The first 2 domains (ie, breadth and depth) concerned completeness of data gathering. Are all the patient’s symptoms obtained, and are they obtained in sufficient detail? During bedside teaching, although CEs are unaware of all the patient’s symptoms and the details thereof, they routinely make a judgment of a student’s thoroughness. For the VP, we defined breadth as the percentage of the VP’s symptoms (eg, dizziness, pallor, fatigue, hematochezia) identified by the students and depth as the percentage of programmed symptom details identified (eg, dizziness for 3 weeks, worse upon standing, first instance, without loss of consciousness).

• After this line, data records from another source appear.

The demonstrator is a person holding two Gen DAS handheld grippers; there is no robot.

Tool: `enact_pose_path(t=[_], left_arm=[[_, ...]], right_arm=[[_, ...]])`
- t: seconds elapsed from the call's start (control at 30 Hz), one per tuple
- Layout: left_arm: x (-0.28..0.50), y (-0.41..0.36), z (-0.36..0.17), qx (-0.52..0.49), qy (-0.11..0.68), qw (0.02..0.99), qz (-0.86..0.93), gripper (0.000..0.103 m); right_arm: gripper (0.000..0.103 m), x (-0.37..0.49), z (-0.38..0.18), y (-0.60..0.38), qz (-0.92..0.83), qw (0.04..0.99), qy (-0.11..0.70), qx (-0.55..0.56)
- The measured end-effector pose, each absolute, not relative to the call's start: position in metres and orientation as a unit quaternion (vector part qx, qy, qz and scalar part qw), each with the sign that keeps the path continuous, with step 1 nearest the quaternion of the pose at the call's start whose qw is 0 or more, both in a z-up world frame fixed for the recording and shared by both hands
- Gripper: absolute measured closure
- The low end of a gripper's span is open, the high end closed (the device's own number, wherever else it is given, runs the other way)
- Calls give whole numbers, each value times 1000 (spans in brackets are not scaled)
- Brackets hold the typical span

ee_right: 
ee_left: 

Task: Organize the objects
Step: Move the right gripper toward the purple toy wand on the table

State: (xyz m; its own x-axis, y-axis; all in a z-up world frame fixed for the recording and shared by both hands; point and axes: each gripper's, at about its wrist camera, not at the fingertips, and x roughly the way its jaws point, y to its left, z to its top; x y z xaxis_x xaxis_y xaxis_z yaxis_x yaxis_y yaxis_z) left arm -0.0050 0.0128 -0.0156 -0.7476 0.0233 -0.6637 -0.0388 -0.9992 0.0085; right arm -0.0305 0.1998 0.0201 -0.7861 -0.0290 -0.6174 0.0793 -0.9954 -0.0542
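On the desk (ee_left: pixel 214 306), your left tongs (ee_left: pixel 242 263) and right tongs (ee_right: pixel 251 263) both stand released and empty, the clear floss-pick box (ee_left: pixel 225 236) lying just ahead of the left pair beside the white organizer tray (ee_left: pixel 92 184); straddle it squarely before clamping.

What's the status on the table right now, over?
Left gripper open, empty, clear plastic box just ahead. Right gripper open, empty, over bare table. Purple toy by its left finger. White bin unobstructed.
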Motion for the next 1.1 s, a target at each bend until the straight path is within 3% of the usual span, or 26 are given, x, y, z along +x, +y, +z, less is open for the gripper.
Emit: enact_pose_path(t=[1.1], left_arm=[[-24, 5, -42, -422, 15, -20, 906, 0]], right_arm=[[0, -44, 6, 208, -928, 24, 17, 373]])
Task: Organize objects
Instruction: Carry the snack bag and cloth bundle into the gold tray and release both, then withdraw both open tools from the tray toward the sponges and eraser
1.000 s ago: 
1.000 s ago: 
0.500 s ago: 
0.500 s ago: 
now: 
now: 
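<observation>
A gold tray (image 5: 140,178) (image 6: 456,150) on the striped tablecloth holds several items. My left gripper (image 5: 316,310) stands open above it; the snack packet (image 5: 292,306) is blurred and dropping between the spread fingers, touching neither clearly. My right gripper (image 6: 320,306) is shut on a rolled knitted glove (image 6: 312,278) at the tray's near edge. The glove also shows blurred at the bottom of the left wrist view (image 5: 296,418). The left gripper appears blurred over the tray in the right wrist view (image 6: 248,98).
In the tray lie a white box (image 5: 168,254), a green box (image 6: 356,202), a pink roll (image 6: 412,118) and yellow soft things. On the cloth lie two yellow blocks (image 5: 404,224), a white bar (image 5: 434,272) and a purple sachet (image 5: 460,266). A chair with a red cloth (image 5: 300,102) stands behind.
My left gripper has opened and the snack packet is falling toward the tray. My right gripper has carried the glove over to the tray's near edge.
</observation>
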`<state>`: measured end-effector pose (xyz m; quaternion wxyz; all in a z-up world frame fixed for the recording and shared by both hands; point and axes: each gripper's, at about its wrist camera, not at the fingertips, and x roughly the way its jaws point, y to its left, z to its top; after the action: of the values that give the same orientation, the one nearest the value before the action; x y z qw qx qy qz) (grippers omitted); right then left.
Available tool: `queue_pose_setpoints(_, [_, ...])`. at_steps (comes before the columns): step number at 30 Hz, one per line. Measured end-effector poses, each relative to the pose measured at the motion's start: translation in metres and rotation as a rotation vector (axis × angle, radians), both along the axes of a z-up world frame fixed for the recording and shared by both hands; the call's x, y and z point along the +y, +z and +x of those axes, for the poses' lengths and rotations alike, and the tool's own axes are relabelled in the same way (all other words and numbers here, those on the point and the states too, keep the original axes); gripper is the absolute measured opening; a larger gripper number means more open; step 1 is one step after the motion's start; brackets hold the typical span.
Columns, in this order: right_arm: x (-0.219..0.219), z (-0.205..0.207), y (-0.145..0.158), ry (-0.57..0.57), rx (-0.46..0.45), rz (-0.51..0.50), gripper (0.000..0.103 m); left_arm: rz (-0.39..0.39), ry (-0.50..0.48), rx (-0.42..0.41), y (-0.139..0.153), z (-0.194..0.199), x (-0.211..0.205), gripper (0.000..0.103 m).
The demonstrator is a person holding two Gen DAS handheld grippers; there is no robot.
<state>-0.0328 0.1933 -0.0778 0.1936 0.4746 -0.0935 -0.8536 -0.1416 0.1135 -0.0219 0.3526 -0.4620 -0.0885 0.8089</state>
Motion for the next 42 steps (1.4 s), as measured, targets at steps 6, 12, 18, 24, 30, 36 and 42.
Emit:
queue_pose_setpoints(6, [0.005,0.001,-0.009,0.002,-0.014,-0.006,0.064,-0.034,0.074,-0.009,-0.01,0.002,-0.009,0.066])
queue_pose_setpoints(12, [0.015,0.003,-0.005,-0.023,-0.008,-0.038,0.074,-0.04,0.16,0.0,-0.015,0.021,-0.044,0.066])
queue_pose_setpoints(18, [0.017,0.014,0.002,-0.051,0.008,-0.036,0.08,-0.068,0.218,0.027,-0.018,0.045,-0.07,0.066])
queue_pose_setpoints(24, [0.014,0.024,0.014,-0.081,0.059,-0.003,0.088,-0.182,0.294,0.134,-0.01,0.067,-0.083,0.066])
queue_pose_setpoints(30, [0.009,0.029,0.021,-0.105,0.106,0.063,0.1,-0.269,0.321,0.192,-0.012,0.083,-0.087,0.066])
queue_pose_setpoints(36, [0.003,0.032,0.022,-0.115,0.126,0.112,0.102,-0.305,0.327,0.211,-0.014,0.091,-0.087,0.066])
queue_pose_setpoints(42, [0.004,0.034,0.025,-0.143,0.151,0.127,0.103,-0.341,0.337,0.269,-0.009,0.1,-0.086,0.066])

The third domain, logical sequence of questions, reflected CEs’ judgment of students navigating through a differential diagnosis. Although diagnostic reasoning cannot be assessed directly, inferences are made about students’ reasoning through the sequence of questioning about symptoms. For example, asking about fever right after finding out about a cough is taken as indirect evidence that the student entertained the possibility of an infectious cause for cough. Without limiting the “right” sequence exclusively to an expert path, the VP assessment was made to attach different scores to various optional sequences of exploring 2, 3, 4, or 5 symptoms to reflect this type of assessment of diagnostic reasoning.

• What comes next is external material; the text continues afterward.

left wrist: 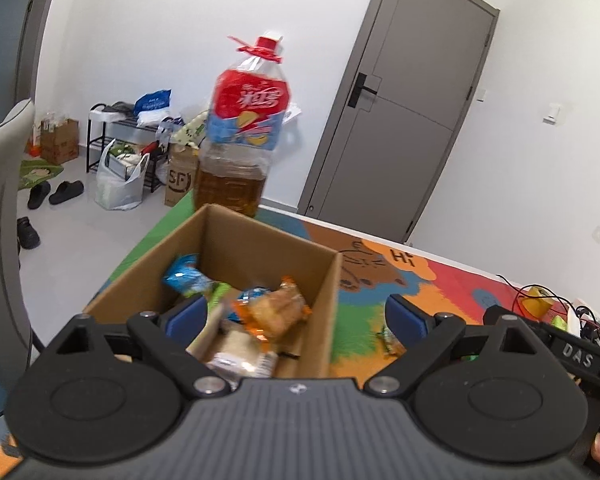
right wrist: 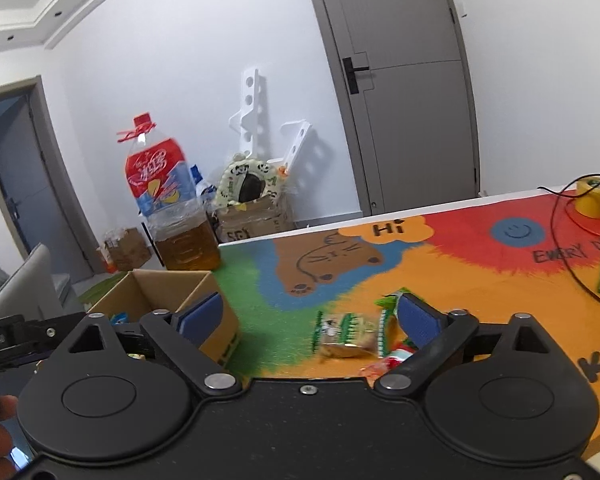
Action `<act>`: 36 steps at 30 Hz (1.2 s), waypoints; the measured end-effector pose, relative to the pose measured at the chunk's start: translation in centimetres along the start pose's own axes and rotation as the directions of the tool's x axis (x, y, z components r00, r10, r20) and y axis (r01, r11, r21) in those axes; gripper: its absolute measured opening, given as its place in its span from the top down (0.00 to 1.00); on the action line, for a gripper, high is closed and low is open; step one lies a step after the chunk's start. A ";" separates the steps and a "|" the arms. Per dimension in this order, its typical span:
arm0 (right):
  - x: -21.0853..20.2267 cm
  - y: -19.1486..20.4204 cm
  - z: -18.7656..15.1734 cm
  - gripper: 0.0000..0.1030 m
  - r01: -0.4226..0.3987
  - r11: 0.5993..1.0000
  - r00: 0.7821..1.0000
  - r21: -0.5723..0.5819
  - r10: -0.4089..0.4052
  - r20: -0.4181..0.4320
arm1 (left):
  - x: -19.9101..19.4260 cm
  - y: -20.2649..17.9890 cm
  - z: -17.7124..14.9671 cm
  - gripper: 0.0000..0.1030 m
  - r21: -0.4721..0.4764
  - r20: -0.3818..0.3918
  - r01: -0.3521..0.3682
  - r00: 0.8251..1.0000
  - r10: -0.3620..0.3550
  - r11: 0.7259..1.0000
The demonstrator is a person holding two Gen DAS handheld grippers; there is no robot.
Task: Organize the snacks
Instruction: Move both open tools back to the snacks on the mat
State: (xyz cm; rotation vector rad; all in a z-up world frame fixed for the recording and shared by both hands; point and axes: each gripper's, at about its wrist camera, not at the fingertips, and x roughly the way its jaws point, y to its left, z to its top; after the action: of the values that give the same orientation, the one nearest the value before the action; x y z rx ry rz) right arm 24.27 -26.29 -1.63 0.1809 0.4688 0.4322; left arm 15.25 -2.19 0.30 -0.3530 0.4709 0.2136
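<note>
Snacks lie in two places: several wrapped ones are already in the cardboard box [left wrist: 236, 280], and a few are loose on the colourful counter [right wrist: 440, 264]. In the left wrist view the left tongs [left wrist: 296, 314] stand spread wide with nothing between the pads; beyond and below their tips, inside the box, sit an orange-wrapped pastry [left wrist: 278, 308], a blue packet [left wrist: 184, 276] to its left and a pale wrapped cake [left wrist: 240, 350] nearest the tongs. A large oil bottle [left wrist: 236, 136] stands on the counter just behind the box, straight ahead of the left tongs. In the right wrist view the right tongs [right wrist: 310, 314] are likewise wide apart and hold nothing; a green-edged snack packet [right wrist: 348, 334] lies on the counter between their fingers and a little ahead, with a red-and-white wrapped sweet [right wrist: 388, 360] close under the right-hand finger. The box is off to the left of the right tongs, its near corner behind the left-hand finger. By my reading, the step in hand is the gap between a drop and a fresh pick: both tongs are empty and the loose packets are what remains. The next move calls for lowering the right tongs over the green-edged packet, closing on its body and not its crimped end, then carrying it leftward over the box rim, keeping clear of the bottle.
</note>
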 end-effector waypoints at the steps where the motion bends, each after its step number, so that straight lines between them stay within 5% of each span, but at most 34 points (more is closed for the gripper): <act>1: -0.1 -0.4 -0.1 0.02 -0.003 1.000 1.000 0.000 0.003 0.002 | 0.1 -0.6 -0.1 0.08 0.005 0.004 -0.004 1.000 0.004 1.000; 11: -0.4 -4.5 -1.2 0.00 -0.069 0.996 0.998 0.053 0.069 0.014 | 1.1 -5.6 -2.3 0.08 0.060 0.004 -0.009 1.000 0.008 0.998; 36: -0.7 -10.5 -1.9 0.00 -0.092 0.992 0.995 0.089 0.089 0.042 | 5.1 -9.6 -2.9 0.10 0.090 -0.031 0.016 0.999 -0.013 0.996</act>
State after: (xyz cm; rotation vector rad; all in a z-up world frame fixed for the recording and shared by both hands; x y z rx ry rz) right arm 26.55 -35.85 -5.81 0.2986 0.4443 0.4956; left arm 21.22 -11.46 -1.81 -0.2716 0.5059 0.1726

The fourth domain, interviewing technique, comprises 4 components. The first 3 components, use of a combination of generic vs system-specific questions, transition statements, and number of jumps between topics, are described in Table 1. These 3 components could be easily monitored by the VP. As to the fourth component, colleagues who were consulted for the design of the VP pointed out that specific interviewing pitfalls occurring during medical history taking constituted a key component of their assessment of the performance of students: Did they miss a clue, were they thrown off by a tangential answer, or were they able to stay on course and come back to explore the tangent later? We operationalized these elements through key interview elements (KIEs; see Table 1). These elements, based on the common challenges encountered in interviews, were programmed in a sufficiently large number to ensure that each student would encounter on average 3 or 4 instances.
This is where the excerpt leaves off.